Cependant, la société actuelle impose un modèle où le travail est devenu une stricte obligation financière pour la survie du ménage. Les femmes qui souhaitent se consacrer à la construction de leur foyer et à l’éducation de leurs enfants ne devraient pas être contraintes par l’économie d’y renoncer.
La généralisation du travail obligatoire pour tous a eu pour double conséquence de saturer le marché de l’emploi, favorisant le chômage, et de faire chuter dramatiquement la natalité.
Un salaire universel juste et équilibré
Pour relancer la politique familiale et libérer des emplois, l’État doit permettre et rémunérer ce choix de vie. Ce salaire universel sera attribué spécifiquement aux femmes mariées.

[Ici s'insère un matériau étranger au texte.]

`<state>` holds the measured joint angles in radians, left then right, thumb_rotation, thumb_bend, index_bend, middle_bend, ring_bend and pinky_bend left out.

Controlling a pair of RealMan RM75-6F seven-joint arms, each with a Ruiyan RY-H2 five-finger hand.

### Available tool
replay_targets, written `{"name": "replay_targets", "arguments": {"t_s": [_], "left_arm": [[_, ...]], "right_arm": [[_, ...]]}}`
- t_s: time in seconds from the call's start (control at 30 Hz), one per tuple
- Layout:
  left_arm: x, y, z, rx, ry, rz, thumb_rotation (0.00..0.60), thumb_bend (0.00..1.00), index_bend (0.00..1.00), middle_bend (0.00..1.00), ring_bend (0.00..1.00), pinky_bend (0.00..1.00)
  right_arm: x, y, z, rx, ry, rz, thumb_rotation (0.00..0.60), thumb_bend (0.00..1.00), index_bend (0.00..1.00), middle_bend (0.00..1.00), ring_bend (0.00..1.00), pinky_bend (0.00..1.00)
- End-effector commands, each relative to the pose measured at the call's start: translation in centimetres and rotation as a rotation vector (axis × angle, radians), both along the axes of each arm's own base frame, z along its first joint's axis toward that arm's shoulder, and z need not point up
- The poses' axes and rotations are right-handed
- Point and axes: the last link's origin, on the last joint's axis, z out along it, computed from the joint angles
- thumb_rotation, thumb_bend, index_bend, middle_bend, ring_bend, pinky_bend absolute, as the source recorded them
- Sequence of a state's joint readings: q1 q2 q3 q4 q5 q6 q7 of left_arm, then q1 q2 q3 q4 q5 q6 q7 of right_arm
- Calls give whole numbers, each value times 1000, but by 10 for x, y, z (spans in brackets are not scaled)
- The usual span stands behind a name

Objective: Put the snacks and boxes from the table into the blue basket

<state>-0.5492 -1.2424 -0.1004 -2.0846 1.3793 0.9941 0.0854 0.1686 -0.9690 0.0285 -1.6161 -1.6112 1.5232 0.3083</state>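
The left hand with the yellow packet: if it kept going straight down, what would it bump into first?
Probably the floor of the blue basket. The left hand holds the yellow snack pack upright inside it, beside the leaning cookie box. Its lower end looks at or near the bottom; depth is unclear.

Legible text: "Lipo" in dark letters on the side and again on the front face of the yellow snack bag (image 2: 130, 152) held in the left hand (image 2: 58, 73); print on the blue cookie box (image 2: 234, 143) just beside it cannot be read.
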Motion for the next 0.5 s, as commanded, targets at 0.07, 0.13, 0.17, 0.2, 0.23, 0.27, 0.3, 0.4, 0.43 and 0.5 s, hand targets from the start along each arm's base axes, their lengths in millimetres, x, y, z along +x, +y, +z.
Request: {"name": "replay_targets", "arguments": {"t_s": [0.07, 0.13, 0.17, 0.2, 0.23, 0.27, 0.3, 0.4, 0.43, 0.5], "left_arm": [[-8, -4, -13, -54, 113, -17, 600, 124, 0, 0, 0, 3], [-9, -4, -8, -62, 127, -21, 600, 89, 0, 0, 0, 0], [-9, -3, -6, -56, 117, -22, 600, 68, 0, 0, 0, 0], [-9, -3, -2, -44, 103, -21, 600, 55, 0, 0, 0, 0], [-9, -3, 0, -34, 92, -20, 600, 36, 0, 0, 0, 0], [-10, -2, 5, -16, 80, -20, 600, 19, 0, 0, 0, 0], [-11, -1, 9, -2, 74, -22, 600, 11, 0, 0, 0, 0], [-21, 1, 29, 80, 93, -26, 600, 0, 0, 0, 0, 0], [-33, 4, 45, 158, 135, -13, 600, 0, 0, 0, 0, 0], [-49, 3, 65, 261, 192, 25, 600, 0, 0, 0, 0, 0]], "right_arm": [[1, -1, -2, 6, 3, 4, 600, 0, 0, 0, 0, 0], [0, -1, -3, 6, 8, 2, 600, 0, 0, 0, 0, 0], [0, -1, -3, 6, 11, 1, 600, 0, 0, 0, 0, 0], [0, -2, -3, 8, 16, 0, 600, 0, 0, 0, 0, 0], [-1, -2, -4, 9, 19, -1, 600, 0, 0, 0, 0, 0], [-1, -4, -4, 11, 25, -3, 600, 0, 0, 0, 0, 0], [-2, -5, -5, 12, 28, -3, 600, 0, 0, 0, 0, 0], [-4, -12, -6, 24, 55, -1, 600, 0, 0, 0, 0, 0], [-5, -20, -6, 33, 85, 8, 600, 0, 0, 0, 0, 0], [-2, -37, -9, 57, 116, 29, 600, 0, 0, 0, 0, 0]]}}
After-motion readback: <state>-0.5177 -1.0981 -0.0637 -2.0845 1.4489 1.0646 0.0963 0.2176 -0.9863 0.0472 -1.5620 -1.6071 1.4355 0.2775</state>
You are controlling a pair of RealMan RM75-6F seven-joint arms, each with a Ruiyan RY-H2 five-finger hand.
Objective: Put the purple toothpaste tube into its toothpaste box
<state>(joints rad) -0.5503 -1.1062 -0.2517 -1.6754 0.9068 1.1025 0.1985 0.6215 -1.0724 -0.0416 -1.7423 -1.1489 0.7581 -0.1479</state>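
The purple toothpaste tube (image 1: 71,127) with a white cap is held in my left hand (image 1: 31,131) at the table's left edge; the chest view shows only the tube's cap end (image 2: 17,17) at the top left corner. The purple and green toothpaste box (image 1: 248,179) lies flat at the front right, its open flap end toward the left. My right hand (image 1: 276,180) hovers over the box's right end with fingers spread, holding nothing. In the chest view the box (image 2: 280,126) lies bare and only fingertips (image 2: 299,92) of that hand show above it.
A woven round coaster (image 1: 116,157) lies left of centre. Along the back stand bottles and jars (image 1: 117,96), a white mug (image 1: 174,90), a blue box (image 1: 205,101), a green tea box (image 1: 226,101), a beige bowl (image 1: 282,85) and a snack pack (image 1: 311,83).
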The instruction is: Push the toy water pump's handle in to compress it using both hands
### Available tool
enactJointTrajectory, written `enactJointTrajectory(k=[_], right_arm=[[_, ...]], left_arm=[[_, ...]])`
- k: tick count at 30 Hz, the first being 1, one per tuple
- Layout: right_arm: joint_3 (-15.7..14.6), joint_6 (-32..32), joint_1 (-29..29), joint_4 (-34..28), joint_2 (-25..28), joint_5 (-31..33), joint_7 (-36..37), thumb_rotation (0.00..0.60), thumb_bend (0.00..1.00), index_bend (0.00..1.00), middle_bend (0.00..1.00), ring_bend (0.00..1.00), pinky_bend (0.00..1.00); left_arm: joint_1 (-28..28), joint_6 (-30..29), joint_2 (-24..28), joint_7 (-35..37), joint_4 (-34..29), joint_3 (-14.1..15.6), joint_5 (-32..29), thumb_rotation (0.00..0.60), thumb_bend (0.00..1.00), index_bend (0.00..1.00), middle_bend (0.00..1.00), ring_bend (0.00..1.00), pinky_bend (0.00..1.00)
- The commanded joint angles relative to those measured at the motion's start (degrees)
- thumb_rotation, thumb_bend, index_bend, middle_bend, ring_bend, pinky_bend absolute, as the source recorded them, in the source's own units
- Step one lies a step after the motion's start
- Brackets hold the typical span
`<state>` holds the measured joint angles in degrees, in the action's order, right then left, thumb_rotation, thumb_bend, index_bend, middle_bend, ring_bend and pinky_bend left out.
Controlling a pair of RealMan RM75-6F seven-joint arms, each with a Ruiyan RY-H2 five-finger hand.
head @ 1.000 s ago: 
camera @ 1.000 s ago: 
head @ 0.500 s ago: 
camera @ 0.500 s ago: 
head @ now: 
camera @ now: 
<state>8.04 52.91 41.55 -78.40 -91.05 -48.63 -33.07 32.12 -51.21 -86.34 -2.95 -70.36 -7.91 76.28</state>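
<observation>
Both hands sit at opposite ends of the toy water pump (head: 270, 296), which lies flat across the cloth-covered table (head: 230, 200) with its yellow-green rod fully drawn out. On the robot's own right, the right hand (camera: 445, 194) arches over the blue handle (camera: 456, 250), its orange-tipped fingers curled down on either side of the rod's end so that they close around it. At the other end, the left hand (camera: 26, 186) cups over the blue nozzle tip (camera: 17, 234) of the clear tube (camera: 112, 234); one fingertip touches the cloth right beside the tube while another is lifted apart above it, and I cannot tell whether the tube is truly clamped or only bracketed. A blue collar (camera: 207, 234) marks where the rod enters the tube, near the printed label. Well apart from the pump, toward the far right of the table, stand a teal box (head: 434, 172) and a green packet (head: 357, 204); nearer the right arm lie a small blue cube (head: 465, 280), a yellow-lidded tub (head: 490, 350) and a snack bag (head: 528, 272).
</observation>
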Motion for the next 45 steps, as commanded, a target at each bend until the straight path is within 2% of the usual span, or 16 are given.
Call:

Restreindre cette aide aux seules « mamans » constituerait une discrimination douloureuse envers les femmes souffrant d’infertilité.
À l’inverse, l’étendre à toutes les femmes sans distinction créerait une discrimination injustifiée envers les hommes.
Le mariage, en tant que socle d’un projet de construction familiale, s’impose donc comme le critère le plus juste. Il redonnera enfin aux femmes mariées la véritable liberté de choisir.